▶ **Assigned task**: Restate, word for word and with nothing added, the lines from the one containing "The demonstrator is" through the last line of the material below.

▶ **Given information**:
━━━

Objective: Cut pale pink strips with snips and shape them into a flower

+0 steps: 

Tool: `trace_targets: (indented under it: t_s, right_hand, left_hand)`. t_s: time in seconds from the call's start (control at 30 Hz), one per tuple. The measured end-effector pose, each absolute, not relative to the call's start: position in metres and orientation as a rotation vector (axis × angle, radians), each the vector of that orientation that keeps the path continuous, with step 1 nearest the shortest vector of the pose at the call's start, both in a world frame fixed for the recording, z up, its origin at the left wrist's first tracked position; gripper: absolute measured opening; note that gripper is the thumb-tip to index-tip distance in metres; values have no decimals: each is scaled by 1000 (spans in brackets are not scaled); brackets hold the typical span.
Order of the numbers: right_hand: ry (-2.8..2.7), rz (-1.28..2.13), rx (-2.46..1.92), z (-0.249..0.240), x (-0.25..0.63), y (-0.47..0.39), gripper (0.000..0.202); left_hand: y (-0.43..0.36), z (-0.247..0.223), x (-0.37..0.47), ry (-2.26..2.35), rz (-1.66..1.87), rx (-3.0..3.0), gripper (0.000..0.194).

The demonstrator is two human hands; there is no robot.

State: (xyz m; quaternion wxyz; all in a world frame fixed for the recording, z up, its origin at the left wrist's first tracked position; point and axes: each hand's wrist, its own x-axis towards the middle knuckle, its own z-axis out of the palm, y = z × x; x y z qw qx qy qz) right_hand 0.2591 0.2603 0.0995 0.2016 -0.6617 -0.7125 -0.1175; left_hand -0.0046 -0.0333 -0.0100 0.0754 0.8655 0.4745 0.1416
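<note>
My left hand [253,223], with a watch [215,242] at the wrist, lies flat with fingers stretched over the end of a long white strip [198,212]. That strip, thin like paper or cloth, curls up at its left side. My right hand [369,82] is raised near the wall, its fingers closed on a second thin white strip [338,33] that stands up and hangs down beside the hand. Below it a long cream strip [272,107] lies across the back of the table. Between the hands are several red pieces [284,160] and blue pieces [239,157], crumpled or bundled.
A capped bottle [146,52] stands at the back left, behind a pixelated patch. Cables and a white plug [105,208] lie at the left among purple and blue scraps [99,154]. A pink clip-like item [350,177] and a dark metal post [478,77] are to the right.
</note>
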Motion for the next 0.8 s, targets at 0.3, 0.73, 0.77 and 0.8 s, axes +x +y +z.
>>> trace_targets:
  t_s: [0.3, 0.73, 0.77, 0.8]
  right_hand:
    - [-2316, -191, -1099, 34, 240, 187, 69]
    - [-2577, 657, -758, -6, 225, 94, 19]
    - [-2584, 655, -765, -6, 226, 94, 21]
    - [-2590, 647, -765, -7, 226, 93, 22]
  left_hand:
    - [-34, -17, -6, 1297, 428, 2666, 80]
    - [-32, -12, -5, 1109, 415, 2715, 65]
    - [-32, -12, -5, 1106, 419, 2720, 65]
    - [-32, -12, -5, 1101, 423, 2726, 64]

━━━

▶ **Answer to the problem**:
The demonstrator is two human hands; there is no robot.

State: (xyz m; quaternion wxyz; all in a world frame fixed for the recording, z up, its origin at the left wrist's first tracked position; point and axes: each hand's wrist, its own x-axis towards the middle knuckle, its own z-axis out of the palm, y = z × x; x y z qw qx qy qz) right_hand 0.2591 0.2603 0.0995 0.2016 -0.6617 -0.7125 -0.1175; left_hand -0.0046 -0.0333 -0.0100 0.0754 0.8655 0.4745 0.1416
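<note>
My left hand [253,223], with a watch [215,242] at the wrist, lies flat with fingers stretched over the end of a long white strip [198,212]. That strip, thin like paper or cloth, curls up at its left side. My right hand [369,82] is raised near the wall, its fingers closed on a second thin white strip [338,33] that stands up and hangs down beside the hand. Below it a long cream strip [272,107] lies across the back of the table. Between the hands are several red pieces [284,160] and blue pieces [239,157], crumpled or bundled.
A capped bottle [146,52] stands at the back left, behind a pixelated patch. Cables and a white plug [105,208] lie at the left among purple and blue scraps [99,154]. A pink clip-like item [350,177] and a dark metal post [478,77] are to the right.
</note>
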Motion for the next 0.8 s, targets at 0.3, 0.73, 0.77 and 0.8 s, axes +x +y +z.
>>> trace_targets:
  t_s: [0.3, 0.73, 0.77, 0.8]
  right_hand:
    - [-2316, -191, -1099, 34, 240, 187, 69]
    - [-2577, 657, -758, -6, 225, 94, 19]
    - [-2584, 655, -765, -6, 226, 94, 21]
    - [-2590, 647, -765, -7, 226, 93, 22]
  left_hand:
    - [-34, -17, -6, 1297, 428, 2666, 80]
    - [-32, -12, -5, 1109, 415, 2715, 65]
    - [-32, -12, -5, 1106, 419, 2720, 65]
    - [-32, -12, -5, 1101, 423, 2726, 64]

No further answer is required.